Prompt: Retype every line from the start of the data down to and including the line with "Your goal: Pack". Skip the pictures.
*** Information given ***
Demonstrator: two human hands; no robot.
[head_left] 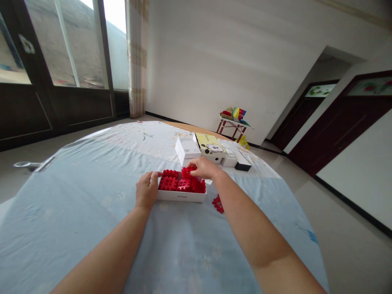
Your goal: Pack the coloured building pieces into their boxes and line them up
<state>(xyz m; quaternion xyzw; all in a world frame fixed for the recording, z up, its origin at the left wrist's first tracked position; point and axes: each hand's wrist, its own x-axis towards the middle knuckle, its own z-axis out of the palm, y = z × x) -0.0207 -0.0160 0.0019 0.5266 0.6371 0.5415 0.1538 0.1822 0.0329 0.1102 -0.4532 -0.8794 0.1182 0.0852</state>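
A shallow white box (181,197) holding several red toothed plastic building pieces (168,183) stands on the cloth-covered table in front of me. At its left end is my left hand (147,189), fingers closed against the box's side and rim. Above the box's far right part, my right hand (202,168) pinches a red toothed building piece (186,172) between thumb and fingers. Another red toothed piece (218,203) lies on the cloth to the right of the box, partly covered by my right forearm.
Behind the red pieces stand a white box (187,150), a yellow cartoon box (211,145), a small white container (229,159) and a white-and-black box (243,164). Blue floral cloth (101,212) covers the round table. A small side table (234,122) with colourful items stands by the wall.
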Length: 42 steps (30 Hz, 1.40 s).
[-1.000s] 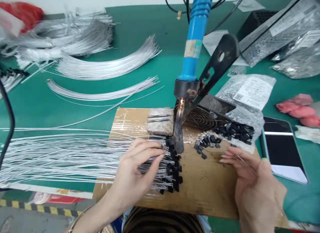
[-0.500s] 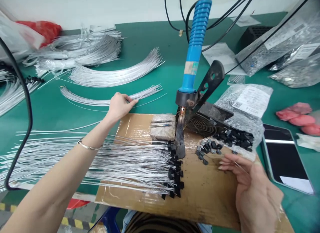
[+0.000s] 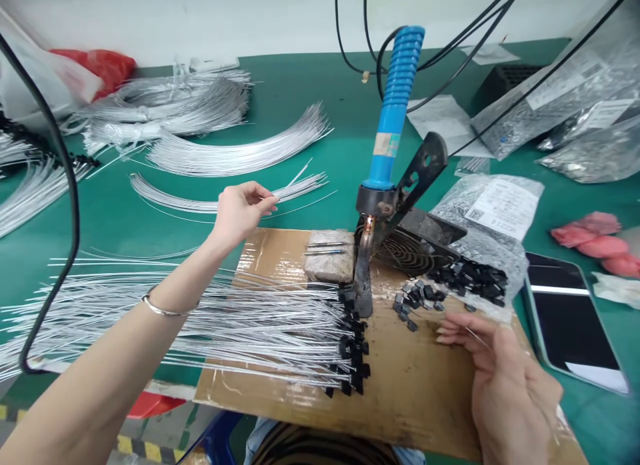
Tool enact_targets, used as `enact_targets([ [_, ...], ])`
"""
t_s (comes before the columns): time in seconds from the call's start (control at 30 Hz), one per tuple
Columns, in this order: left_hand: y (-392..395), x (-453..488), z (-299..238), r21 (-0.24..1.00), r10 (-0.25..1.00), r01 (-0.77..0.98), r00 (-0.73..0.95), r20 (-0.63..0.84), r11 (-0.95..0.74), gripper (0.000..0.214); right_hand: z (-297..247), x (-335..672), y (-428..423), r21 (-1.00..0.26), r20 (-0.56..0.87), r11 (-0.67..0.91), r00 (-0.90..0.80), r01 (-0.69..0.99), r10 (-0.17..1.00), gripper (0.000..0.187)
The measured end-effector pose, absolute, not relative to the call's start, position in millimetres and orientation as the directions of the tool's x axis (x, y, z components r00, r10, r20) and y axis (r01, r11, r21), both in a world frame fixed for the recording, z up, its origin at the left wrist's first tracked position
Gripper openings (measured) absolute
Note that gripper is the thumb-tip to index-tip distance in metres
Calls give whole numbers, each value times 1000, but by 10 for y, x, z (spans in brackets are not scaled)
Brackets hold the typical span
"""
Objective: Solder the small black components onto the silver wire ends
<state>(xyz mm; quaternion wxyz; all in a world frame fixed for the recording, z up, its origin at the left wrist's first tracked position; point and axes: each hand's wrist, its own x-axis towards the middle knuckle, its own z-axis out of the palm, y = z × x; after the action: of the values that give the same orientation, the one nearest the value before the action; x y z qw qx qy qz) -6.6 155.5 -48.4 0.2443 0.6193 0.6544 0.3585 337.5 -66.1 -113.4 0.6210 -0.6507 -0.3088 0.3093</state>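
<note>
My left hand (image 3: 245, 208) is closed in a pinch over the smaller bundle of white wires (image 3: 183, 197). Past its fingertips, a wire end (image 3: 300, 172) stands up at an angle above the others. Over the cardboard's right side, my right hand (image 3: 510, 378) pinches a thin, pin-like metal piece (image 3: 475, 335). Small black clips (image 3: 417, 297) lie loose just beyond those fingers. Under my left forearm spreads a layer of white wires (image 3: 260, 332), with black clips (image 3: 355, 352) on their right ends. A blue-handled soldering iron (image 3: 390, 132) stands tip down between my hands.
The cardboard sheet (image 3: 400, 398) lies along the table's front edge. A wrapped block (image 3: 330, 268) carries thin metal rods. Behind are a larger wire bundle (image 3: 235, 152) and a coiled heap (image 3: 175, 108). A phone (image 3: 575, 318) and plastic bags (image 3: 505, 205) lie right; black cables hang overhead.
A wire end now rises from the small bundle by my left fingertips. My left hand has barely moved, and my right hand keeps its pinch. The whole view has shifted slightly.
</note>
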Motion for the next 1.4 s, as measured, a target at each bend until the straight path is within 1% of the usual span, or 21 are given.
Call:
enact_targets([
  [0.07,1473,-59,-459,824,985,565,-120,125,-36,15,-1124,3366,-659,-998,-37,-61,619,18,784,43],
  [0.17,1398,-48,-439,860,984,509,-130,124,-41,16,-1117,3353,-652,-997,-47,-74,621,17,782,43],
  [0.27,1376,-50,-441,861,984,506,-130,122,-40,17,-1123,3348,-651,-996,-46,-81,620,29,783,43],
  [0.33,1365,-58,-452,842,985,537,-116,125,-44,17,-1127,3348,-654,-995,-44,-87,619,38,784,44],
  [0.47,1286,-73,-500,747,988,663,-81,134,-47,15,-1125,3347,-652,-994,-38,-95,624,59,781,47],
  [0.57,1184,-71,-565,620,990,784,-72,121,-19,20,-1130,3351,-651,-990,-43,-115,623,76,781,48],
  [0.67,1110,-57,-640,495,995,869,-33,92,-17,30,-1146,3366,-664,-983,-58,-153,621,101,782,50],
  [0.8,1135,-30,-733,389,995,917,58,84,-87,34,-1151,3386,-683,-973,-58,-183,615,143,786,51],
  [0.93,1265,7,-827,342,981,920,158,117,-189,35,-1123,3381,-676,-957,-38,-204,608,205,793,50],
  [1.07,1359,60,-893,355,959,892,238,152,-278,36,-1120,3382,-671,-950,-27,-212,612,231,790,49],
  [1.17,1359,92,-854,402,955,868,241,174,-293,37,-1148,3397,-678,-957,-24,-196,617,212,787,47],
  [1.23,1334,98,-762,440,961,858,193,200,-264,32,-1163,3403,-685,-963,-23,-183,614,199,789,45],
  [1.33,1263,76,-529,490,961,848,76,266,-203,17,-1162,3398,-684,-965,-23,-179,613,194,790,44],
  [1.4,1185,33,-331,518,950,839,-7,314,-165,19,-1149,3392,-675,-973,-26,-160,614,164,789,44],
])
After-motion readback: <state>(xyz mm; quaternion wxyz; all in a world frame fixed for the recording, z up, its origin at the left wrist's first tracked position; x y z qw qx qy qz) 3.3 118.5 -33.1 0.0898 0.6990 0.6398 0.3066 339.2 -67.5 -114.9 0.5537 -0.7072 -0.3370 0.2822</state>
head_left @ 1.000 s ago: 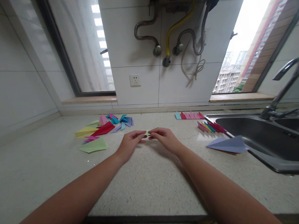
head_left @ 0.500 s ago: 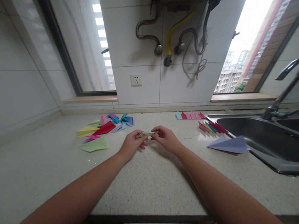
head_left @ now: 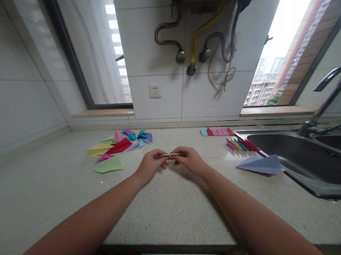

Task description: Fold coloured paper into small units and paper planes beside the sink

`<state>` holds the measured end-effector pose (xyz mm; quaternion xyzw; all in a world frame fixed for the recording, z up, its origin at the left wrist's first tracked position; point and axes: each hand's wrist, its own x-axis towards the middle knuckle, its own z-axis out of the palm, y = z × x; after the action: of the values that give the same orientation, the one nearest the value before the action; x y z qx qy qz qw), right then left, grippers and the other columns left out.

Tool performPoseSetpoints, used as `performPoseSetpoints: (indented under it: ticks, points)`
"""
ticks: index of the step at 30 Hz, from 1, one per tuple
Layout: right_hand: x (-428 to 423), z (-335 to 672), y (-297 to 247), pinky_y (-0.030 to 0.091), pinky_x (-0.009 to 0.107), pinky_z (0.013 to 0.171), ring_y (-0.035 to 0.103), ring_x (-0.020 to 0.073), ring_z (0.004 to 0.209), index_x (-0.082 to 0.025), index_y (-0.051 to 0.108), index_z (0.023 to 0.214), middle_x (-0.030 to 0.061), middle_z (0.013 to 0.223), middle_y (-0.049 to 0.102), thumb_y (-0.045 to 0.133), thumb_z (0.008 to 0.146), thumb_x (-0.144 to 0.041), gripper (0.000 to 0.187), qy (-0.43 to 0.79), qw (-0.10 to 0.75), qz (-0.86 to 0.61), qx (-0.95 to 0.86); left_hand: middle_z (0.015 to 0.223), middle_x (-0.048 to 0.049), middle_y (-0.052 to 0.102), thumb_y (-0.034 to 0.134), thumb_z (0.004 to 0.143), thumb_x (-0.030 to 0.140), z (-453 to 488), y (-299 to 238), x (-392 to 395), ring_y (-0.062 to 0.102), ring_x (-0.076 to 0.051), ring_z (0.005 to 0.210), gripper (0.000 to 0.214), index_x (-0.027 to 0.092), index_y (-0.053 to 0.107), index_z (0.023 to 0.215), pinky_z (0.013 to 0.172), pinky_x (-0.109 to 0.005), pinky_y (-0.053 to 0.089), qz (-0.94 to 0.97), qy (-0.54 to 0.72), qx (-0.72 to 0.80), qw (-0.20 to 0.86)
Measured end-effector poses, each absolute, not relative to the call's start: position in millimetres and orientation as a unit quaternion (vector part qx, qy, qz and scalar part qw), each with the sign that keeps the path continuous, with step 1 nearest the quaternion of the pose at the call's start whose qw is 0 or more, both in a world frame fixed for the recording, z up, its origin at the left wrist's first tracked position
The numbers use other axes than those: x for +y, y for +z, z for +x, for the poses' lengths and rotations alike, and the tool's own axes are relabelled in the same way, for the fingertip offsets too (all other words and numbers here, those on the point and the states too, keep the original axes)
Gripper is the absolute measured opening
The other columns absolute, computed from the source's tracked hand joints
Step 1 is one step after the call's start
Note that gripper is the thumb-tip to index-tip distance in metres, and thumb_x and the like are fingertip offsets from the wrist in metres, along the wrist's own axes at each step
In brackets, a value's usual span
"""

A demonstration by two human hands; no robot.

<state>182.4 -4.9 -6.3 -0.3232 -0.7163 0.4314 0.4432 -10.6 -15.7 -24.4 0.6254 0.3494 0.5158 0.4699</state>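
Left hand (head_left: 151, 162) and right hand (head_left: 188, 157) pinch a pale paper (head_left: 168, 155) between them, edge-on over the counter (head_left: 169, 207). A folded row (head_left: 242, 144) beside the sink (head_left: 313, 186) looks done; this piece seems unfinished.

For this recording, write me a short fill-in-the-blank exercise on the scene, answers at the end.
The left hand and right hand hold one folded strip of ____. The faucet stands at the steel ____. The wall hose between two metal hoses is coloured ____. The long red folded sheet lies to the hands' ____.
Missing words: paper; sink; yellow; left.
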Motion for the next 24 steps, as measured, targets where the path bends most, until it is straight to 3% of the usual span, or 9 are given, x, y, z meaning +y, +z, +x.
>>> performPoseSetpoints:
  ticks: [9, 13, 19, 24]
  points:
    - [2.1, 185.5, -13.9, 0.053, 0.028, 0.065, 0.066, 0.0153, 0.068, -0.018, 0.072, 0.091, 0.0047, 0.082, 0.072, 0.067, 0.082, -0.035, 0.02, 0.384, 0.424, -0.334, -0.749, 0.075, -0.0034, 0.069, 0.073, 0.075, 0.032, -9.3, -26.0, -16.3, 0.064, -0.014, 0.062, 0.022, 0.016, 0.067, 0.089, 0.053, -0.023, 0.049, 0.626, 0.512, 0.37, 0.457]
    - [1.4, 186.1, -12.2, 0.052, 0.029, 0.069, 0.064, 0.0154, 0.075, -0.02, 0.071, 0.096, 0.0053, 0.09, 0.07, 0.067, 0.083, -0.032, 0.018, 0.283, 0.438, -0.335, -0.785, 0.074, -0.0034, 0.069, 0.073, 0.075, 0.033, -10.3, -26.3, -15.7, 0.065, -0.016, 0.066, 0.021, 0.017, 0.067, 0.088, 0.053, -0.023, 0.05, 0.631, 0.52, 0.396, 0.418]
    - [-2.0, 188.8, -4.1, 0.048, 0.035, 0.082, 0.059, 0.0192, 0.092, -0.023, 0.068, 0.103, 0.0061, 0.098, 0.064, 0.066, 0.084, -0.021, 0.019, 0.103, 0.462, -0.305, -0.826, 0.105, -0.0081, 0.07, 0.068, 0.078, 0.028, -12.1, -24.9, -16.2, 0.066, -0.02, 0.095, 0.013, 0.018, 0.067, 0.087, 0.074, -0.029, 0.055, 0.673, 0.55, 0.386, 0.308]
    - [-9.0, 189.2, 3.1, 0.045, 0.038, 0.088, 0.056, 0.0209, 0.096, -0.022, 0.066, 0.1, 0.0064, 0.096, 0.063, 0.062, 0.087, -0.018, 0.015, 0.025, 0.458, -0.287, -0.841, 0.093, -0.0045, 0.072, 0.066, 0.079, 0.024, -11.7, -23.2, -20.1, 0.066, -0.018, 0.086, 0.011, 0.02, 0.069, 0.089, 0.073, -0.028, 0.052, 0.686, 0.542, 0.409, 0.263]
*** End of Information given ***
Output for this task:
Demonstrator: two human hands; no robot.
[head_left] 
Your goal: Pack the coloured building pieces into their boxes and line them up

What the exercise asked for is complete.